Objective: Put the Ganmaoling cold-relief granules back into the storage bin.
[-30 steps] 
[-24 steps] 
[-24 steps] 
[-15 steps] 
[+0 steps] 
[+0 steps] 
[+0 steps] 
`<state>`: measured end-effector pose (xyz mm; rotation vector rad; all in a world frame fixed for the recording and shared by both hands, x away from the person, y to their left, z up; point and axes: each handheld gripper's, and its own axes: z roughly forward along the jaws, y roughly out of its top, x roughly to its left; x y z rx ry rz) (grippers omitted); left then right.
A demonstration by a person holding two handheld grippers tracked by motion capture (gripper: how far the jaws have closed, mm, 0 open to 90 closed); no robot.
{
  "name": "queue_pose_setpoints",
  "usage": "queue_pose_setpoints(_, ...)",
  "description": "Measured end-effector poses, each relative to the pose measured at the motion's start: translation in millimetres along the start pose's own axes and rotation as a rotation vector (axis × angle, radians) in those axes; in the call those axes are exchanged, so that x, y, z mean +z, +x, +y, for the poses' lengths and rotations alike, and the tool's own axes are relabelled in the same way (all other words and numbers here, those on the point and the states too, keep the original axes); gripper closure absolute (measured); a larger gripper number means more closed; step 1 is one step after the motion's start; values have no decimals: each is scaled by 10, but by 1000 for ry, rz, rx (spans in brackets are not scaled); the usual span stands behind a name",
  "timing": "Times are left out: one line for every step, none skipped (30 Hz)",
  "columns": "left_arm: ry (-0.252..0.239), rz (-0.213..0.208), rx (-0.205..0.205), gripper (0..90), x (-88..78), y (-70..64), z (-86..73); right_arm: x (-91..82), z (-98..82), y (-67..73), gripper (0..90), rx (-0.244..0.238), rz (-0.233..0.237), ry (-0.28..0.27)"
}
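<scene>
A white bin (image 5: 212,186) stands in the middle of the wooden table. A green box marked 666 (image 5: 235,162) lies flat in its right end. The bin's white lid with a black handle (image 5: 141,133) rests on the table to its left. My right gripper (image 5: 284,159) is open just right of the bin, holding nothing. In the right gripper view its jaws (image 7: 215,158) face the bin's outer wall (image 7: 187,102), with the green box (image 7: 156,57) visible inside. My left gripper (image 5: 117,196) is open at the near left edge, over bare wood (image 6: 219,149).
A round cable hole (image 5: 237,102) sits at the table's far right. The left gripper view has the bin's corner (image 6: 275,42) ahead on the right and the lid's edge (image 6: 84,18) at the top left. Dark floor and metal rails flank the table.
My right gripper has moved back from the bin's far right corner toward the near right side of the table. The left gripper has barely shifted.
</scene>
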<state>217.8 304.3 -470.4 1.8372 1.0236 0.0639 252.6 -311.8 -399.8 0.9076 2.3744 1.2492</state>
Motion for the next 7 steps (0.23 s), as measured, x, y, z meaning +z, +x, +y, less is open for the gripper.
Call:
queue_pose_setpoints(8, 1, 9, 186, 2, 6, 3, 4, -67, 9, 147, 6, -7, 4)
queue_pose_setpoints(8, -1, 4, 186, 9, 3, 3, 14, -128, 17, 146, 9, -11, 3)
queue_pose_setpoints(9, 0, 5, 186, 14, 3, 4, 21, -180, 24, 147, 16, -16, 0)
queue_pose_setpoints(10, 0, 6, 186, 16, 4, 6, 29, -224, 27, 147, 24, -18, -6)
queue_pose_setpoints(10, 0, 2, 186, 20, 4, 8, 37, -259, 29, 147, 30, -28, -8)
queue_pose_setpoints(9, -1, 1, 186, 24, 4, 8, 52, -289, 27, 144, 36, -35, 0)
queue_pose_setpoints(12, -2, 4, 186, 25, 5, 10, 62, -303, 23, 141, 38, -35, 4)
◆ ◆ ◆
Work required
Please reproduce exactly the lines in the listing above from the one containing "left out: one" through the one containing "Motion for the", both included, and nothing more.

Result of this exercise
  "timing": "Times are left out: one line for every step, none skipped (30 Hz)",
  "columns": "left_arm: ry (-0.252..0.239), rz (-0.213..0.208), rx (-0.205..0.205), gripper (0..90), x (-88..78), y (-70..64), z (-86..73); right_arm: x (-91..82), z (-98..82), y (-67..73), gripper (0..90), rx (-0.244..0.238), rz (-0.233..0.237), ry (-0.28..0.27)"
}
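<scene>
A white bin (image 5: 212,186) stands in the middle of the wooden table. A green box marked 666 (image 5: 235,162) lies flat in its right end. The bin's white lid with a black handle (image 5: 141,133) rests on the table to its left. My right gripper (image 5: 284,159) is open just right of the bin, holding nothing. In the right gripper view its jaws (image 7: 215,158) face the bin's outer wall (image 7: 187,102), with the green box (image 7: 156,57) visible inside. My left gripper (image 5: 117,196) is open at the near left edge, over bare wood (image 6: 219,149).
A round cable hole (image 5: 237,102) sits at the table's far right. The left gripper view has the bin's corner (image 6: 275,42) ahead on the right and the lid's edge (image 6: 84,18) at the top left. Dark floor and metal rails flank the table.
My right gripper has moved back from the bin's far right corner toward the near right side of the table. The left gripper has barely shifted.
</scene>
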<state>217.8 304.3 -470.4 1.8372 1.0236 0.0639 252.6 -311.8 -399.8 0.9076 2.3744 1.2492</state>
Motion for the next 7 steps (0.23 s), as measured, x, y, z meaning +z, +x, +y, less is open for the gripper.

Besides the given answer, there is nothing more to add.